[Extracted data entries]
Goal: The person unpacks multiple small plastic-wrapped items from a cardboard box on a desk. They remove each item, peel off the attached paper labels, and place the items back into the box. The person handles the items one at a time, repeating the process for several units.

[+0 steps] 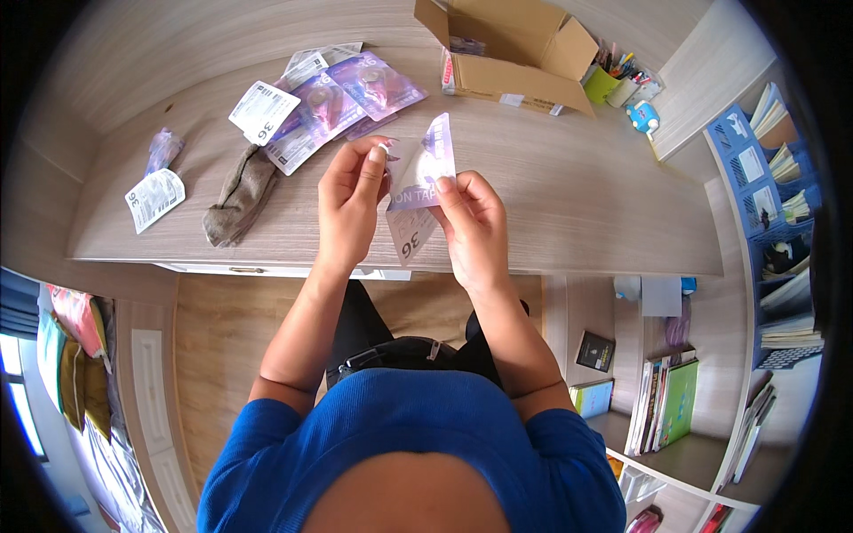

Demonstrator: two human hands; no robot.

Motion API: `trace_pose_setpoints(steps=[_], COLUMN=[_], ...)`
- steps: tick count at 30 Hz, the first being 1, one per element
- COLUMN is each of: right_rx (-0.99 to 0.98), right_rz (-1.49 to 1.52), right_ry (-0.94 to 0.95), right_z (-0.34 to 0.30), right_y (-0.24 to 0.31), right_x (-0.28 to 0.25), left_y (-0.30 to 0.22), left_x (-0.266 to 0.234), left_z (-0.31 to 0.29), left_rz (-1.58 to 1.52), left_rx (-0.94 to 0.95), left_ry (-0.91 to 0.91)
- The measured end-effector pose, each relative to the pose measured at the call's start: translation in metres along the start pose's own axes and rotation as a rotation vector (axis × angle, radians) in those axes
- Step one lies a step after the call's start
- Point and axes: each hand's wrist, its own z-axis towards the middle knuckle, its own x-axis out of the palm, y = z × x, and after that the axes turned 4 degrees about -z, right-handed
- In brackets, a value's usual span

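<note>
My right hand [473, 213] pinches a folded purple-and-white packaging card [423, 178] between thumb and fingers, above the front part of the desk. The card stands upright, its creased lower part angled down. Close to the card's left side, my left hand [351, 195] is closed, thumb against forefinger. Something small and pale shows at those fingertips, too small to name. To the left, a grey-brown sock-like cloth item [238, 197] lies on the desk. Behind it are several overlapping purple packs [373, 86] and a white label card [264, 111].
An open cardboard box [506, 82] stands at the back, beside a green pen holder [601, 84] and a small blue toy [642, 117]. A crumpled purple wrapper [163, 151] and a white label [155, 199] lie far left. Shelves with blue file holders [745, 169] rise on the right.
</note>
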Motion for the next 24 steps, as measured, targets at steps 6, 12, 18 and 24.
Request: trace_pose_setpoints(steps=[6,12,18,24], right_rx=[-0.201,-0.594,-0.594,-0.507], right_rz=[-0.449,-0.644,-0.676,-0.560], right_ry=[-0.047,0.004,0.167,0.168], right_z=[-0.006,-0.002,-0.002,-0.003], right_y=[0.010,0.013,0.013,0.005], right_x=[0.001,0.000,-0.004,-0.004], left_y=[0.007,0.005,0.003,0.011], left_x=[0.000,-0.001,-0.015,-0.017], left_z=[-0.004,-0.010,-0.005,-0.007], left_rz=[0.269,0.359,0.163,0.156], left_rx=[0.124,0.028,-0.210,-0.214], left_ry=[0.163,0.176,0.247,0.227])
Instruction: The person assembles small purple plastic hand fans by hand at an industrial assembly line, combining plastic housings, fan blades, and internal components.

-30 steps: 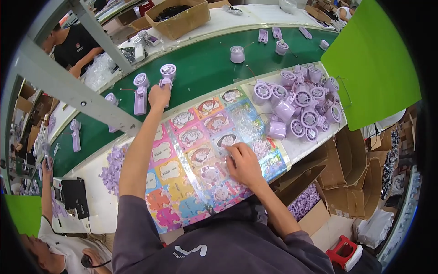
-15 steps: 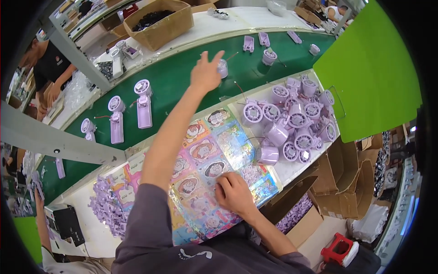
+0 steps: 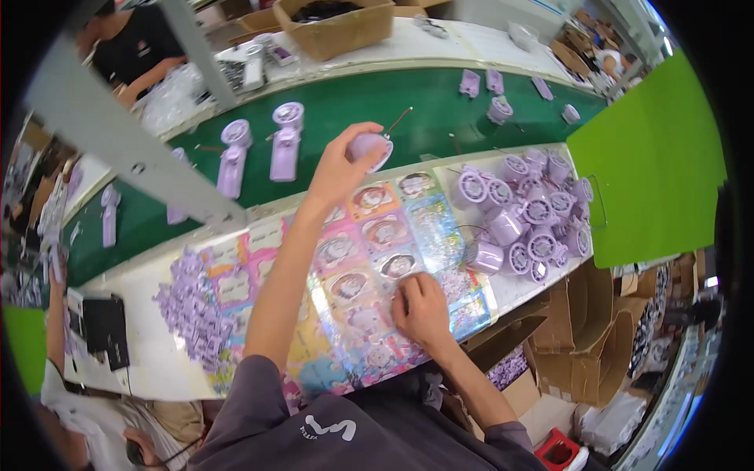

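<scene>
A round light-purple fan head [image 3: 372, 149] with a thin red wire is gripped in my left hand [image 3: 339, 173], held above the near edge of the green conveyor belt [image 3: 424, 118]. My right hand [image 3: 425, 312] rests on the colourful printed sheet [image 3: 353, 251], fingers curled in; what they hold, if anything, is hidden. Beyond that hand, to the right, lies a heap of similar purple fan heads [image 3: 538, 210]. Small purple plastic parts [image 3: 192, 310] are piled left of my left forearm.
Purple fans with handles [image 3: 286, 149] lie on the belt's left part, behind a grey metal post [image 3: 141, 133]. A green panel [image 3: 644, 165] stands at the right. Cardboard boxes [image 3: 585, 314] sit below the table's right edge. Another person's arm [image 3: 149, 77] is across the belt.
My left hand has closed round the fan head and brought it off the belt toward me. My right hand stays on the sheet, its fingers more curled. The whole view has shifted.
</scene>
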`<action>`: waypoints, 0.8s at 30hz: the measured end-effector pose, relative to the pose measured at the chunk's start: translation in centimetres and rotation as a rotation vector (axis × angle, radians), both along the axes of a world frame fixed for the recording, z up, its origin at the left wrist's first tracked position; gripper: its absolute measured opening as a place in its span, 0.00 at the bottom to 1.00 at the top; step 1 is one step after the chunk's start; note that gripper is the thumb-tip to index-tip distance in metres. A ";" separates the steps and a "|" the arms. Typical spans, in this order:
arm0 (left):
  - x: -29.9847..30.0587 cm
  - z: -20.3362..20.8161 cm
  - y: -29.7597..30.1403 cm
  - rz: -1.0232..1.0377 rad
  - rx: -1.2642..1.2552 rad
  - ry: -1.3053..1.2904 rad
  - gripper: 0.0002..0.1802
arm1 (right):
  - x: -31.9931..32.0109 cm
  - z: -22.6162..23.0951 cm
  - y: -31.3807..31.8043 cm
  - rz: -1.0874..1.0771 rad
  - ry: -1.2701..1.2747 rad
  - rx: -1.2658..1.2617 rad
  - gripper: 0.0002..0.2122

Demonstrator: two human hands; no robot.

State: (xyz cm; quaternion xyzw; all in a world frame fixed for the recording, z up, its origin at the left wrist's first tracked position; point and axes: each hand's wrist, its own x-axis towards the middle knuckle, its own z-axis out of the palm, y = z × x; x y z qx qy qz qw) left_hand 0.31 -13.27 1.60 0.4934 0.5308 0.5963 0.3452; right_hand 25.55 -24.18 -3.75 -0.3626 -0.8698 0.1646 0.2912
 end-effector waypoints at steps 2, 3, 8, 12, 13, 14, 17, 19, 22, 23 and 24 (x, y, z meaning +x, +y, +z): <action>0.7 0.8 -4.9 0.007 0.037 -0.181 0.26 | 0.6 -1.0 0.1 -0.016 -0.011 0.012 0.07; 1.0 0.6 -7.6 0.045 0.107 -0.200 0.27 | 0.4 -0.7 0.0 -0.005 -0.021 0.050 0.07; 3.4 -1.9 -22.5 0.308 0.192 -0.114 0.32 | -0.7 -0.1 -0.9 0.079 -0.165 0.115 0.09; 5.7 -6.0 -31.8 0.535 0.137 -0.195 0.33 | -4.9 1.0 -1.1 0.420 -0.078 0.106 0.17; 6.1 -6.5 -33.0 0.621 0.125 -0.160 0.35 | -6.7 0.8 -1.1 0.442 -0.074 0.094 0.20; 6.0 -6.6 -33.6 0.655 0.110 -0.092 0.36 | -8.6 0.4 -0.6 0.461 -0.067 0.087 0.23; 5.3 -6.3 -35.4 0.522 0.007 -0.213 0.36 | -14.9 0.4 0.1 0.581 -0.160 0.268 0.26; 3.8 -7.4 -36.7 0.380 -0.012 -0.397 0.35 | -18.8 0.8 -0.6 0.613 -0.153 0.296 0.27; 2.5 -7.5 -36.2 0.266 -0.023 -0.679 0.35 | -21.5 0.9 -1.5 0.749 -0.115 0.274 0.25; 2.4 -7.4 -35.9 0.263 -0.019 -0.677 0.35 | -21.7 0.2 -1.4 0.764 -0.061 0.268 0.23; 2.2 -7.4 -35.5 0.254 -0.041 -0.684 0.37 | -21.8 -0.6 -1.2 0.776 -0.009 0.262 0.21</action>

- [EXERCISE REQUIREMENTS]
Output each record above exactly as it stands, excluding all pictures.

- [REPLY TO THE TASK]
Goal: The person unpacks multiple small plastic-wrapped items from a cardboard box on a desk. They remove each item, peel off the attached paper labels, and place the items back into the box. The person handles the items one at a time, repeating the process for several units.

[+0 steps] 

Demonstrator: two human hands; no robot.

Motion API: `trace_pose_setpoints(steps=[_], COLUMN=[_], ...)`
- steps: tick count at 30 Hz, the first being 1, one per element
- COLUMN is each of: right_rx (-0.99 to 0.98), right_rz (-1.49 to 1.52), right_ry (-0.94 to 0.95), right_z (-0.34 to 0.30), right_y (-0.24 to 0.31), right_x (-0.28 to 0.25), left_y (-0.30 to 0.22), left_x (-0.266 to 0.234), left_z (-0.31 to 0.29), left_rz (-1.58 to 1.52), left_rx (-0.94 to 0.95), left_ry (-0.91 to 0.91)
- The measured end-effector pose, each relative to the pose measured at the call's start: translation in metres along the start pose's own axes and rotation as a rotation vector (axis × angle, radians) in those axes
- Step one lies a step after the call's start
- Point and axes: each hand's wrist, its own z-axis towards the middle knuckle, its own x-axis out of the palm, y = z × x, and after that the axes turned 4 degrees about -z, right-handed
- In brackets, a value's usual span

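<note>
My right hand [473, 213] pinches a folded purple-and-white packaging card [423, 178] between thumb and fingers, above the front part of the desk. The card stands upright, its creased lower part angled down. Close to the card's left side, my left hand [351, 195] is closed, thumb against forefinger. Something small and pale shows at those fingertips, too small to name. To the left, a grey-brown sock-like cloth item [238, 197] lies on the desk. Behind it are several overlapping purple packs [373, 86] and a white label card [264, 111].
An open cardboard box [506, 82] stands at the back, beside a green pen holder [601, 84] and a small blue toy [642, 117]. A crumpled purple wrapper [163, 151] and a white label [155, 199] lie far left. Shelves with blue file holders [745, 169] rise on the right.
</note>
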Motion for the next 24 steps, as measured, targets at steps 6, 12, 18 and 24.
Request: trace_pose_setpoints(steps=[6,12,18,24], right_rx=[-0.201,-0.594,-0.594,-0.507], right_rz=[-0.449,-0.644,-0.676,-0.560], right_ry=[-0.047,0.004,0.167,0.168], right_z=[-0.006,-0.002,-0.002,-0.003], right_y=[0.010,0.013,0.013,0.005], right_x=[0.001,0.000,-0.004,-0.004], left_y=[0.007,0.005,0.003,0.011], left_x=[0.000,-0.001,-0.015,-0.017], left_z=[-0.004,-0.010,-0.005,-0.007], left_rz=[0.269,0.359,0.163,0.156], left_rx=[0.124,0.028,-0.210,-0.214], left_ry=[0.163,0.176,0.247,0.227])
Instruction: The person assembles small purple plastic hand fans by hand at an industrial assembly line, combining plastic housings, fan blades, and internal components.

-30 steps: 
-15 steps: 
+0 steps: 

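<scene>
A round light-purple fan head [image 3: 372, 149] with a thin red wire is gripped in my left hand [image 3: 339, 173], held above the near edge of the green conveyor belt [image 3: 424, 118]. My right hand [image 3: 425, 312] rests on the colourful printed sheet [image 3: 353, 251], fingers curled in; what they hold, if anything, is hidden. Beyond that hand, to the right, lies a heap of similar purple fan heads [image 3: 538, 210]. Small purple plastic parts [image 3: 192, 310] are piled left of my left forearm.
Purple fans with handles [image 3: 286, 149] lie on the belt's left part, behind a grey metal post [image 3: 141, 133]. A green panel [image 3: 644, 165] stands at the right. Cardboard boxes [image 3: 585, 314] sit below the table's right edge. Another person's arm [image 3: 149, 77] is across the belt.
My left hand has closed round the fan head and brought it off the belt toward me. My right hand stays on the sheet, its fingers more curled. The whole view has shifted.
</scene>
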`<action>`: waypoints, 0.8s at 30hz: the measured end-effector pose, relative to the pose measured at the chunk's start: translation in centimetres and rotation as a rotation vector (axis × angle, radians), both along the axes of a world frame fixed for the recording, z up, its origin at the left wrist's first tracked position; gripper: its absolute measured opening as a place in its span, 0.00 at the bottom to 1.00 at the top; step 1 is one step after the chunk's start; note that gripper is the thumb-tip to index-tip distance in metres. A ";" separates the steps and a "|" the arms. Typical spans, in this order:
arm0 (left):
  - x: -29.9847..30.0587 cm
  - z: -20.3362..20.8161 cm
  - y: -29.7597..30.1403 cm
  - rz: -1.0232..1.0377 rad
  - rx: -1.2642..1.2552 rad
  - ry: -1.3053..1.2904 rad
  - gripper: 0.0002..0.1802
arm1 (right):
  - x: -31.9931..32.0109 cm
  - z: -22.6162..23.0951 cm
  - y: -31.3807..31.8043 cm
  - rz: -1.0874..1.0771 rad
  - ry: -1.2701..1.2747 rad
  - rx: -1.2658..1.2617 rad
  - gripper: 0.0002..0.2122

Demonstrator: two human hands; no robot.

State: (xyz cm; quaternion xyzw; all in a world frame fixed for the recording, z up, its origin at the left wrist's first tracked position; point and axes: each hand's wrist, its own x-axis towards the middle knuckle, its own z-axis out of the palm, y = z × x; x y z qx qy qz qw) left_hand 0.31 -13.27 1.60 0.4934 0.5308 0.5963 0.3452; right_hand 25.55 -24.18 -3.75 -0.3626 -0.8698 0.1646 0.2912
 end-effector waypoints at steps 2, 3, 8, 12, 13, 14, 17, 19, 22, 23 and 24 (x, y, z meaning +x, +y, +z): <action>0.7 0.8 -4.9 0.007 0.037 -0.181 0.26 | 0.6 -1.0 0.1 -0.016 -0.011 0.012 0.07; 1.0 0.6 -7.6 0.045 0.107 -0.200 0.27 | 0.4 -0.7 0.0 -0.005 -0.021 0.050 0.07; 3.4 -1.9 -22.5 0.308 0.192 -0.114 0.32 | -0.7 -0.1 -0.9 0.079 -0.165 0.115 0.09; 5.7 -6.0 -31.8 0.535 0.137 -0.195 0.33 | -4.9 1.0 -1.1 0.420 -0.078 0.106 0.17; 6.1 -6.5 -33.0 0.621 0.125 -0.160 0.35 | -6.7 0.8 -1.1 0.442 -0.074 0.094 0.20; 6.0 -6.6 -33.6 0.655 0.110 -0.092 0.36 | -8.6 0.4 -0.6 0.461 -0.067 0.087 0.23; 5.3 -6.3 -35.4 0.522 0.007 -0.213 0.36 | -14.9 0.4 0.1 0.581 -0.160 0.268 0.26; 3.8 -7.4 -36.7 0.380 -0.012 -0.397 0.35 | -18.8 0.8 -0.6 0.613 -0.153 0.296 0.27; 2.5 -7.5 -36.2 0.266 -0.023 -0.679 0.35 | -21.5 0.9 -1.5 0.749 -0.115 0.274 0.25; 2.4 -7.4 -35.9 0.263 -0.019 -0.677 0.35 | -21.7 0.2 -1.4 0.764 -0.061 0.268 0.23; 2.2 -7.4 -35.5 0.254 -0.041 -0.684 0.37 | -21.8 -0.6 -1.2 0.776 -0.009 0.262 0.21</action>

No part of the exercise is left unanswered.